● Problem to work on: What lines in the records include the string "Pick"? Return each one.

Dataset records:

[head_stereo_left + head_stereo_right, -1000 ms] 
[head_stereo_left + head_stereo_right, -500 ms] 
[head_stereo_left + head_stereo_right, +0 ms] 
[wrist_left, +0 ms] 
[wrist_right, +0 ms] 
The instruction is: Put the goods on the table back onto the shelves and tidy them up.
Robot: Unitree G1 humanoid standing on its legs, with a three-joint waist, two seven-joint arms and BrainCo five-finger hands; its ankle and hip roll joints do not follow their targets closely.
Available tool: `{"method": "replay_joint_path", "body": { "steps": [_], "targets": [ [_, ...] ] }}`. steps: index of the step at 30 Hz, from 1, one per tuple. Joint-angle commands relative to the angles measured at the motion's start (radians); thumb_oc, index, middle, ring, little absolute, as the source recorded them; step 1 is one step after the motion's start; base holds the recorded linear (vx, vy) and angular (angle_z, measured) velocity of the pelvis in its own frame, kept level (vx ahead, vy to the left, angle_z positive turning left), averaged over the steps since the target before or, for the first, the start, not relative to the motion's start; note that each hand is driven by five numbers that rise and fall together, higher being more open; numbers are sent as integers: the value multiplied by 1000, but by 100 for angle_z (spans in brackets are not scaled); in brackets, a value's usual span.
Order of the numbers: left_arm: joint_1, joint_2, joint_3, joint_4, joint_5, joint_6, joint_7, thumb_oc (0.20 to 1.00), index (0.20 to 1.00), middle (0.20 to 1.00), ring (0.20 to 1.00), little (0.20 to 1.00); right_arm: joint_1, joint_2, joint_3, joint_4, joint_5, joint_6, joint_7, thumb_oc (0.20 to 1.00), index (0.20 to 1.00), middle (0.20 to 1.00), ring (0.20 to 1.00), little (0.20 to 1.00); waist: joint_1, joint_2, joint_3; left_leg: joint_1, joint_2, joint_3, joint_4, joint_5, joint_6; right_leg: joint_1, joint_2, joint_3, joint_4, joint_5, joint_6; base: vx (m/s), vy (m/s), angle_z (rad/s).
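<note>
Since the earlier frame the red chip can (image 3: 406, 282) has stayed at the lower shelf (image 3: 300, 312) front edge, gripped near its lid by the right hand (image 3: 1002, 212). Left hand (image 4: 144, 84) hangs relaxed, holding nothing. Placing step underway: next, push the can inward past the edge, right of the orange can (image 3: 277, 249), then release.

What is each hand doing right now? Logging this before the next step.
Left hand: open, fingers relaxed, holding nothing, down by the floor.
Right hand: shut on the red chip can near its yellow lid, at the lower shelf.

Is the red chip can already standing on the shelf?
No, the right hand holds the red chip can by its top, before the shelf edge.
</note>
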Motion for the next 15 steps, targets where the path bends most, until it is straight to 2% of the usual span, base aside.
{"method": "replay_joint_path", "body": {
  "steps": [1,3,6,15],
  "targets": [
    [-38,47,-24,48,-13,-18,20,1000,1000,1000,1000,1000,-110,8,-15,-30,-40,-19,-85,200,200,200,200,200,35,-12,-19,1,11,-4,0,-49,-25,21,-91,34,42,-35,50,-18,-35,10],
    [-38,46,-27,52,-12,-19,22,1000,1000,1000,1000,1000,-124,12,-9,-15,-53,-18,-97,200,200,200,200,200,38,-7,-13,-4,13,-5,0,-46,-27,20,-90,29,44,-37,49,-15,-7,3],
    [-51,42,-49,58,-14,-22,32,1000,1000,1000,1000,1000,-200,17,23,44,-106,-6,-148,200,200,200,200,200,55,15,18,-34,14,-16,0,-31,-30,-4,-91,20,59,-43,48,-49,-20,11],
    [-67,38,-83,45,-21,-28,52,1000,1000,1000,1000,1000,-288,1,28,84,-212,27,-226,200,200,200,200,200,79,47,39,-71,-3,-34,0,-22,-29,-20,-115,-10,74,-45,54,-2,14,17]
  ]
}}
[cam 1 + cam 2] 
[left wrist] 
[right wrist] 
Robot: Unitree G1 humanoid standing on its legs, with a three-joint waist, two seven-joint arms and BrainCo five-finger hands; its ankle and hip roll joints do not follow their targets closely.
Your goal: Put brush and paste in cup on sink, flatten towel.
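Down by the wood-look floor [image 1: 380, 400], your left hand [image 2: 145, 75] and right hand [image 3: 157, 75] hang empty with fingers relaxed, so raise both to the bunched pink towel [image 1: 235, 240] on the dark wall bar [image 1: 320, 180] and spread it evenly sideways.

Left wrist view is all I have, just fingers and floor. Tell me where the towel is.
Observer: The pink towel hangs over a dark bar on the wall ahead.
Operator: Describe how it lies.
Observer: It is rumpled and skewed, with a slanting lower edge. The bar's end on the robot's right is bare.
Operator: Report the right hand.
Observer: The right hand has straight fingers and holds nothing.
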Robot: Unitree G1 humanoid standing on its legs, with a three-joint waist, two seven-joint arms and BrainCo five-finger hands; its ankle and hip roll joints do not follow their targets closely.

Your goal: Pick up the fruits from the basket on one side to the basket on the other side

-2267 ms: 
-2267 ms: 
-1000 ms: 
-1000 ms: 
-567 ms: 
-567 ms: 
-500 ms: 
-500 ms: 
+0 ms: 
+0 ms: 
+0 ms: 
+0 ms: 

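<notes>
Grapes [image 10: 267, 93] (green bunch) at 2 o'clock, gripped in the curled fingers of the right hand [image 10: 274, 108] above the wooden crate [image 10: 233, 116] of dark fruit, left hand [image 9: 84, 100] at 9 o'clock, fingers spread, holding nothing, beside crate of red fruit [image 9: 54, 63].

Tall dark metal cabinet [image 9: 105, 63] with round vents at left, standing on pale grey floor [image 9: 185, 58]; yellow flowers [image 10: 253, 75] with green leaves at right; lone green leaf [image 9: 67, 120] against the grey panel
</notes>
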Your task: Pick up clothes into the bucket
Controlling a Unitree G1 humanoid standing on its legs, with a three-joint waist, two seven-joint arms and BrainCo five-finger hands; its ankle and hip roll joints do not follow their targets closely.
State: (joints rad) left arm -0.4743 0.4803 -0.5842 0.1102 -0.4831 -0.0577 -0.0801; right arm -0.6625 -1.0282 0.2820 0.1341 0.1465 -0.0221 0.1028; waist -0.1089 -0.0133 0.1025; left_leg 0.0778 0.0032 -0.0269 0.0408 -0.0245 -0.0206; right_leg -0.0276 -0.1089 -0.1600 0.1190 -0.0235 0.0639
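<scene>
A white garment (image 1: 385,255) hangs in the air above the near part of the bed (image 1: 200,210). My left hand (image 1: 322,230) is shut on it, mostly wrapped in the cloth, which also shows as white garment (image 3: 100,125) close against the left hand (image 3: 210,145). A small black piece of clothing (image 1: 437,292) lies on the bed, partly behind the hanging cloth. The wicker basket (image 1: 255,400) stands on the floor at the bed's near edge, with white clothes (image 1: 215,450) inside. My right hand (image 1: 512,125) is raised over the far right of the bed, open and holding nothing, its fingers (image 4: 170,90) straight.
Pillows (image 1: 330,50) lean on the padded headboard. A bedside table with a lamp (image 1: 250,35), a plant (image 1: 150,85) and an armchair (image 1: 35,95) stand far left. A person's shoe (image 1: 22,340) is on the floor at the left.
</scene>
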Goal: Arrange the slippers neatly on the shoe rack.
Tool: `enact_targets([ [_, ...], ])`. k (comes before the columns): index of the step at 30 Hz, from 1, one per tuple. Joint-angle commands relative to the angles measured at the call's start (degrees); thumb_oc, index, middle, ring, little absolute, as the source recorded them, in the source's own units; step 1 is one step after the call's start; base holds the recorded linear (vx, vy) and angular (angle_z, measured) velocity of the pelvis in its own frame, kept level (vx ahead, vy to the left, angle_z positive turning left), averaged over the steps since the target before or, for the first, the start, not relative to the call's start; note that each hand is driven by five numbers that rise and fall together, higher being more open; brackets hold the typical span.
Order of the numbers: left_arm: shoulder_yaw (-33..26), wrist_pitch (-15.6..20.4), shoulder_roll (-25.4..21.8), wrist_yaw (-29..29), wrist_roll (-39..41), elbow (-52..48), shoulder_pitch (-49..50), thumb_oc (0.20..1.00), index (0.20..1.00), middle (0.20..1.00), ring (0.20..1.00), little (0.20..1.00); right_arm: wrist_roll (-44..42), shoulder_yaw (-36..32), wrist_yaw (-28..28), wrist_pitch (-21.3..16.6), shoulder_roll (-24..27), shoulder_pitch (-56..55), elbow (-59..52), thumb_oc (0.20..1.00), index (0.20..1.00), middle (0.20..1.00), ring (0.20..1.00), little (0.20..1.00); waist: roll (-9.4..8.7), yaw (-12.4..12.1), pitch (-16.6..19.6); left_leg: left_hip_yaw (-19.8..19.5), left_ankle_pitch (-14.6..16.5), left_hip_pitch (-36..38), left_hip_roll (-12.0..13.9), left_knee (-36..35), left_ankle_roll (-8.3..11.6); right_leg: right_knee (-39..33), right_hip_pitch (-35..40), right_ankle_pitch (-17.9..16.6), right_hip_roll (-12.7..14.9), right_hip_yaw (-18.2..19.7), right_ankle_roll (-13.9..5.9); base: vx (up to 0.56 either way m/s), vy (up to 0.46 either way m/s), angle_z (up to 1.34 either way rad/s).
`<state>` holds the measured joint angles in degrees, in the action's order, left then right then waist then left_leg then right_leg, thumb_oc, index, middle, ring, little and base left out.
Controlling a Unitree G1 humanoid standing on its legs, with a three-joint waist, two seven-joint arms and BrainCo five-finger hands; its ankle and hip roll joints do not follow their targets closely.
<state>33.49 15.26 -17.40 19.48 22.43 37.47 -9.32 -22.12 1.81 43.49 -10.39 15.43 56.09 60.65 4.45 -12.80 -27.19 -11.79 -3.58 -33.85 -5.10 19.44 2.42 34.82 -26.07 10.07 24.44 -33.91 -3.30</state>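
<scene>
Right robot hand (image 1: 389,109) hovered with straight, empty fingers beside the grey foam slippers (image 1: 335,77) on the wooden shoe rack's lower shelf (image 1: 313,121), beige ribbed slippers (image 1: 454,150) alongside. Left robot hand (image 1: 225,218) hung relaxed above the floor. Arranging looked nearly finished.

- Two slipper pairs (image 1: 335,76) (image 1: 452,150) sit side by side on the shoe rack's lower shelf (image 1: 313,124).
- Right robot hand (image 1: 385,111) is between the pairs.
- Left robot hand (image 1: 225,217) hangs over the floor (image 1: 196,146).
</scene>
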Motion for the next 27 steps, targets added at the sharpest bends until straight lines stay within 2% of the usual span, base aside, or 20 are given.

● Solved problem:
Your goal: Pick up the fruits from the basket on one side to the basket on the other side
Your task: Pick up clothes into the bucket

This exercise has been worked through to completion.